Vaccine policies supplement existing COVID-19 safety protocols. The appropriate use of PPE, good ventilation and air filtration, physical distancing and, above all, effective screening of team members and staff remain critical to preventing transmission of respiratory infections. Continue to follow the current public health guidelines and recommendations of local dental regulatory authorities. The view that other COVID-19 safety measures can be eliminated once the team is fully vaccinated can lead to unhappy surprises.

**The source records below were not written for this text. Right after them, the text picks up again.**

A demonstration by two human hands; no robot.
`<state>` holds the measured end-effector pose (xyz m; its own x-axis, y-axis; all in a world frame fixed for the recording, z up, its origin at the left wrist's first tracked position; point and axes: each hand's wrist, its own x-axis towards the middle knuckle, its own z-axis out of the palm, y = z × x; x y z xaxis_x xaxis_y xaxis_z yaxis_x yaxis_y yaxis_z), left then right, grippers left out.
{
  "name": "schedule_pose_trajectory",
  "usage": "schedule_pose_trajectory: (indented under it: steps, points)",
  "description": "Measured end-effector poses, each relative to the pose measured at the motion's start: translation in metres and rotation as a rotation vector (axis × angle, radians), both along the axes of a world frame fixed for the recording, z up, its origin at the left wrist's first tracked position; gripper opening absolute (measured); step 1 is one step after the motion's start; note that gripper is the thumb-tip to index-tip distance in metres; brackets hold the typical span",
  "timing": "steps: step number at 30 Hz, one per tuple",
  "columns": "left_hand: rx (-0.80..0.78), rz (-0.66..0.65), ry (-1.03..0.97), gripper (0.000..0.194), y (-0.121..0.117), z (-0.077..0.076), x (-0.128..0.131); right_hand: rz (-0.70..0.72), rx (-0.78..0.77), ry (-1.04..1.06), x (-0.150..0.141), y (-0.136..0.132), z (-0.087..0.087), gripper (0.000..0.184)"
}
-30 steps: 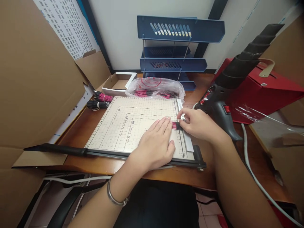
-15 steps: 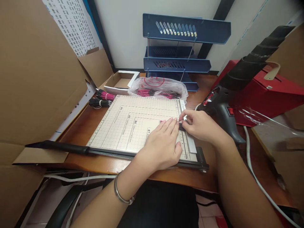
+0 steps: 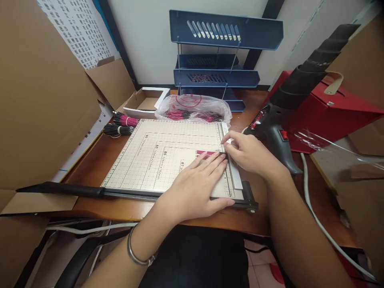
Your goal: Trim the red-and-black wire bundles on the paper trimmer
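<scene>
Pink-and-black wires (image 3: 200, 152), lying near the right edge of the paper cutter (image 3: 168, 132), long axis running left to right across its board, dark ends toward the white strip (image 3: 237, 178) along that edge. And it's the left hand (image 3: 193, 194) that's nearer, right on top of them: palm down, fingers laid flat over the wires, thumb spread toward the cutter's near edge, nothing pinched. Right hand (image 3: 250, 154) is at the cutter's right edge, just beside those dark ends, index finger and thumb curled close together by the strip; whether they pinch anything, I can't tell.
</scene>
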<state>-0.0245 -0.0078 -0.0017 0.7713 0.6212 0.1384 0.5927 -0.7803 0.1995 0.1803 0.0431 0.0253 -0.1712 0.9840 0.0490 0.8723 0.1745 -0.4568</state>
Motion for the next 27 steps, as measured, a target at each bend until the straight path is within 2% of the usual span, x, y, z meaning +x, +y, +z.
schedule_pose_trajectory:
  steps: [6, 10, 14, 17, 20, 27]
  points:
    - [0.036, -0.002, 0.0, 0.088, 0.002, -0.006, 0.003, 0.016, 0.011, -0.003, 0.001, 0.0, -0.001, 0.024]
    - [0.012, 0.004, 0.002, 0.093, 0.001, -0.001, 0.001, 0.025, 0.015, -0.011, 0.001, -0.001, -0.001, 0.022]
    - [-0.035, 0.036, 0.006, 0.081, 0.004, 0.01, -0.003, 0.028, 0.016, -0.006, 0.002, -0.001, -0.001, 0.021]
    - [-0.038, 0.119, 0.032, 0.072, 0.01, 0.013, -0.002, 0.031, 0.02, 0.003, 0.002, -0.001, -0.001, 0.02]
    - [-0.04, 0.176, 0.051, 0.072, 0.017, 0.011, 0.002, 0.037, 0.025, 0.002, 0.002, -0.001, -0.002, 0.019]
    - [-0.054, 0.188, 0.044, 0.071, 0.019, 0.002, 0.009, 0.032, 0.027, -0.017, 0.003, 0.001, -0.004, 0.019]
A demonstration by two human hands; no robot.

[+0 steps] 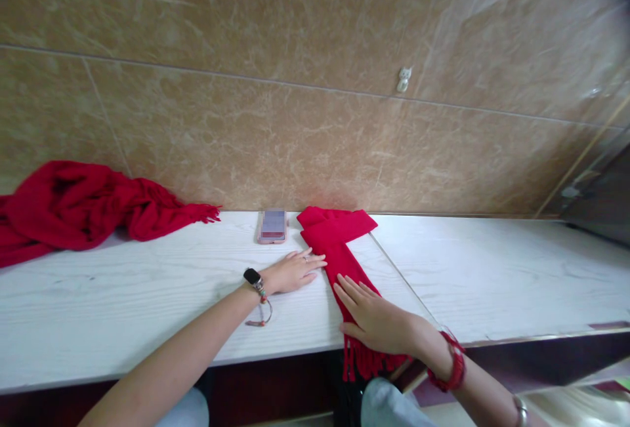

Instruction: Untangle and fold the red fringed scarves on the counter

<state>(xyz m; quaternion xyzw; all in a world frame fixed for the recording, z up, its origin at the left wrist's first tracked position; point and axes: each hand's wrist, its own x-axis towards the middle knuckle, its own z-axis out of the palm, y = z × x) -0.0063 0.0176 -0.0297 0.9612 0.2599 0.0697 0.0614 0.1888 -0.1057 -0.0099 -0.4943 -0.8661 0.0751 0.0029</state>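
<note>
A red scarf (339,243) lies on the white tabletop, its far part folded over near the wall and its fringed end hanging past the front edge. My left hand (294,271) rests flat with fingers stretched out, the fingertips at the scarf's left edge. Lower down, my right hand (371,315) lies flat across the hanging length just above the fringe, fingers extended. Neither hand grips the cloth. The underside of my right palm is hidden.
A phone (273,227) lies by the wall, left of the scarf. Another bunched red fringed cloth (93,207) sits at the far left. The white tabletop (172,302) meets a brown tiled wall (246,138) bearing a small cat-shaped piece (403,79). My knees are under the front edge.
</note>
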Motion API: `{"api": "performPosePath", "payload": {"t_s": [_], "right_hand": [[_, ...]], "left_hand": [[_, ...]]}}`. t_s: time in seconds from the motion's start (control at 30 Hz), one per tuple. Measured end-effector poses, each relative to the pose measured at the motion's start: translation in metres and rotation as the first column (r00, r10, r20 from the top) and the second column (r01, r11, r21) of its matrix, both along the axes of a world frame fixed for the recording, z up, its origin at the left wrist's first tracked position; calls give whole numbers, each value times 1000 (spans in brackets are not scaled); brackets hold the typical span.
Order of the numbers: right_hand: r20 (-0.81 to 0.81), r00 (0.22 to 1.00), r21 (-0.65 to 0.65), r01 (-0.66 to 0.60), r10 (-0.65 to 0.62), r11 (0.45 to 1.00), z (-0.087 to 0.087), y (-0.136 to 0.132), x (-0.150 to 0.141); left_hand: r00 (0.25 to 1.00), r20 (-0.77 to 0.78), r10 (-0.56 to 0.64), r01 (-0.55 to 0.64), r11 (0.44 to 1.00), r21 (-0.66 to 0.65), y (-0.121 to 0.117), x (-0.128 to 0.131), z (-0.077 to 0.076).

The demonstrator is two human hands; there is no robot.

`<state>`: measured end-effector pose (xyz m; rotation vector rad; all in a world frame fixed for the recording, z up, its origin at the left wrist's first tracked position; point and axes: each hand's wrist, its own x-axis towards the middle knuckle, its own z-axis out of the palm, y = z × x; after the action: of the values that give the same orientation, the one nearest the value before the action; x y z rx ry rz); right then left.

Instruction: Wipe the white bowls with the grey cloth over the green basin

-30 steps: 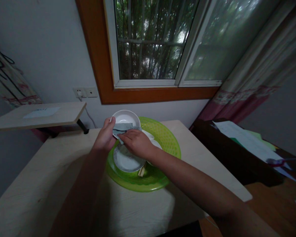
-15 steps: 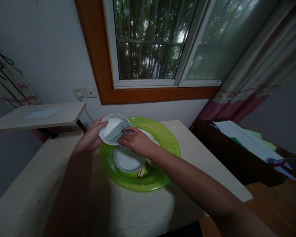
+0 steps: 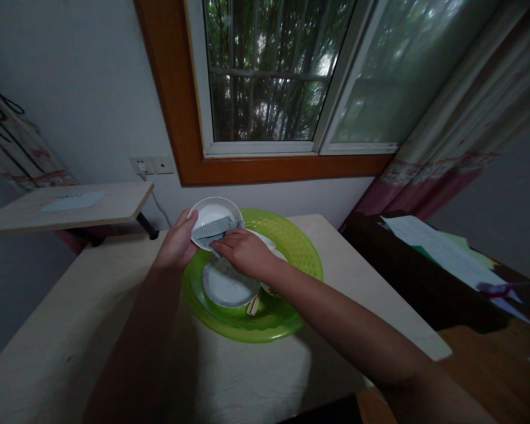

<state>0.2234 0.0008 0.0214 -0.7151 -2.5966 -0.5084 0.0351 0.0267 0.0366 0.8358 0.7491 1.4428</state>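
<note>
Two bare hands work close together above a bright green, round plastic basket (image 3: 309, 265) near the far edge of the pale wooden tabletop (image 3: 242, 377). One white paper sheet with blue marks (image 3: 73, 201) lies on a raised shelf (image 3: 119, 206) at the tabletop's left; its writing is too small to read, as is any on the loose white papers (image 3: 437, 247) beyond the right edge. The left hand (image 3: 179, 242) grips a small, round white dish (image 3: 214, 208) by its left rim, thumb on top, the other fingers partly hidden. The right hand (image 3: 244, 250), palm down with fingers bent, clasps a folded grey-blue cloth (image 3: 214, 228) against the dish's inside. Its forearm slants in from the tabletop's near right corner; the left forearm rises from the near edge. Below, inside the basket, sit a larger round white plate (image 3: 229, 288) and slim pale wooden sticks (image 3: 253, 305).
</note>
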Motion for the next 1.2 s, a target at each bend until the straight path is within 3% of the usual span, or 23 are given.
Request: {"api": "performPosePath", "payload": {"t_s": [0.23, 0.63, 0.9, 1.2], "right_hand": [[-80, 996, -32, 23, -26, 999, 0, -2, -2], [53, 996, 2, -70, 70, 998, 11, -7, -1], [56, 998, -2, -43, 43, 999, 7, -5, -1], [-110, 994, -38, 4, -9, 999, -4, -4, -8]], "left_hand": [[994, 100, -38, 35, 999, 28, -6, 16, 1], [983, -85, -160, 157, 987, -44, -4, -30, 11], [990, -94, -108, 107, 994, -12, -3, -24, 6], [1000, 1, 21, -21, 998, 58, -6, 10, 4]]}}
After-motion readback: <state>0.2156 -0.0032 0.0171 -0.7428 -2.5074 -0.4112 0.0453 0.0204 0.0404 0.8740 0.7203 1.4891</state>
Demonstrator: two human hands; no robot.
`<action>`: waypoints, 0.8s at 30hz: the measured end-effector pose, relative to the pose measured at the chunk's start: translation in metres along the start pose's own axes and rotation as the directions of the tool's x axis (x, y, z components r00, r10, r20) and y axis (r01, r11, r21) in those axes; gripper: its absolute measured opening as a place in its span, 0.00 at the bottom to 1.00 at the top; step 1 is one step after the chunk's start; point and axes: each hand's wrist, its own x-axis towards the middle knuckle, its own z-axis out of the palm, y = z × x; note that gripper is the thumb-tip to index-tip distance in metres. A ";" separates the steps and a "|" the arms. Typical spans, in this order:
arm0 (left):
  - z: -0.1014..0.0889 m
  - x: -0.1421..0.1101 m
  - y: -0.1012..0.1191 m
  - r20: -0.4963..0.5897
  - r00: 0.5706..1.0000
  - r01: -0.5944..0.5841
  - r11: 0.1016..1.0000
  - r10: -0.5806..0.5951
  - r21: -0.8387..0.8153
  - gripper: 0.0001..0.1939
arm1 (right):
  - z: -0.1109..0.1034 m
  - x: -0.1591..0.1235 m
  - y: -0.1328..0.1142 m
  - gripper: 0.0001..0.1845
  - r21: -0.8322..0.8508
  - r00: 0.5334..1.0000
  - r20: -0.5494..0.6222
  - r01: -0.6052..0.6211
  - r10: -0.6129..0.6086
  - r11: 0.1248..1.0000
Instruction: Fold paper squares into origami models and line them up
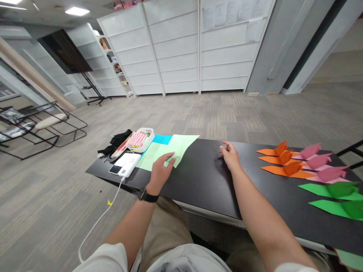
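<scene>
My left hand (161,170) pinches the near edge of a light green sheet of paper (185,143), whose right side is lifted off the table. Beneath it lie more light green paper (147,156) and a blue sheet (162,139). Over the middle of the dark table (198,185), my right hand (230,155) has its fingers loosely curled, with the thumb and forefinger apart and nothing visible in them. Folded paper tulips stand in rows at the right: orange ones (293,168), pink ones (330,174) and green ones (343,190).
At the table's left end are a white basket (149,140) with a pink-patterned packet, a black cloth (120,139), a phone (115,169) and a white power bank (130,163). A white cable (99,219) hangs from it towards the floor. Metal-framed chairs (53,121) stand farther left.
</scene>
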 end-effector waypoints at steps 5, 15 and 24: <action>0.076 -0.019 0.061 0.258 0.943 -0.232 0.971 0.209 0.061 0.14 | -0.019 0.008 -0.009 0.29 0.076 0.983 -0.180 -0.018 0.031 0.997; 0.137 -0.049 0.125 0.610 0.736 -0.455 0.882 0.294 0.124 0.18 | -0.046 0.010 -0.021 0.22 -0.070 0.915 -0.392 0.079 -0.100 0.994; 0.176 0.030 0.061 0.534 0.774 -0.445 0.892 0.341 0.075 0.26 | -0.020 -0.018 -0.034 0.23 -0.564 0.948 0.063 0.293 -0.313 0.772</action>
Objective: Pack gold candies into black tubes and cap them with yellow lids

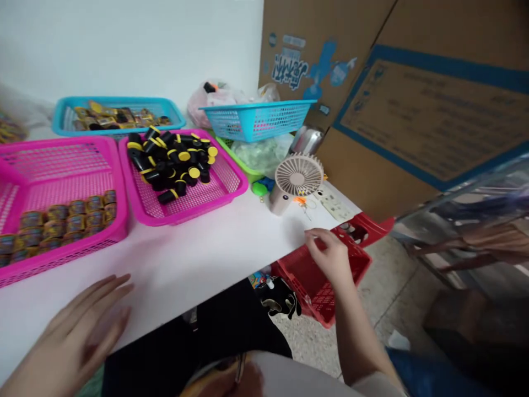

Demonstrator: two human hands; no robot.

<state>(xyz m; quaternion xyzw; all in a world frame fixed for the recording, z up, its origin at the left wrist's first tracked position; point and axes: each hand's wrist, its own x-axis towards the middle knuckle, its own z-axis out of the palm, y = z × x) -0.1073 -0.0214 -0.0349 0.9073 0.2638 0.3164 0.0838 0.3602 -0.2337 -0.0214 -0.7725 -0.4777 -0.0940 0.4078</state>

Fully vaccinated employees can get COVID-19. Don’t shoot the messenger, but in an office where 19 people are fully vaccinated and one person is not, it’s just as likely that a vaccinated team member tests positive as an unvaccinated one. Breakthrough infections tend to be less severe; however, people with a breakthrough infection can still spread the virus. Further, those who are immunocompromised may not always build adequate levels of protection after a COVID-19 vaccine series. Regardless of vaccine status, those with common symptoms of COVID-19 should not attend the office and should get tested.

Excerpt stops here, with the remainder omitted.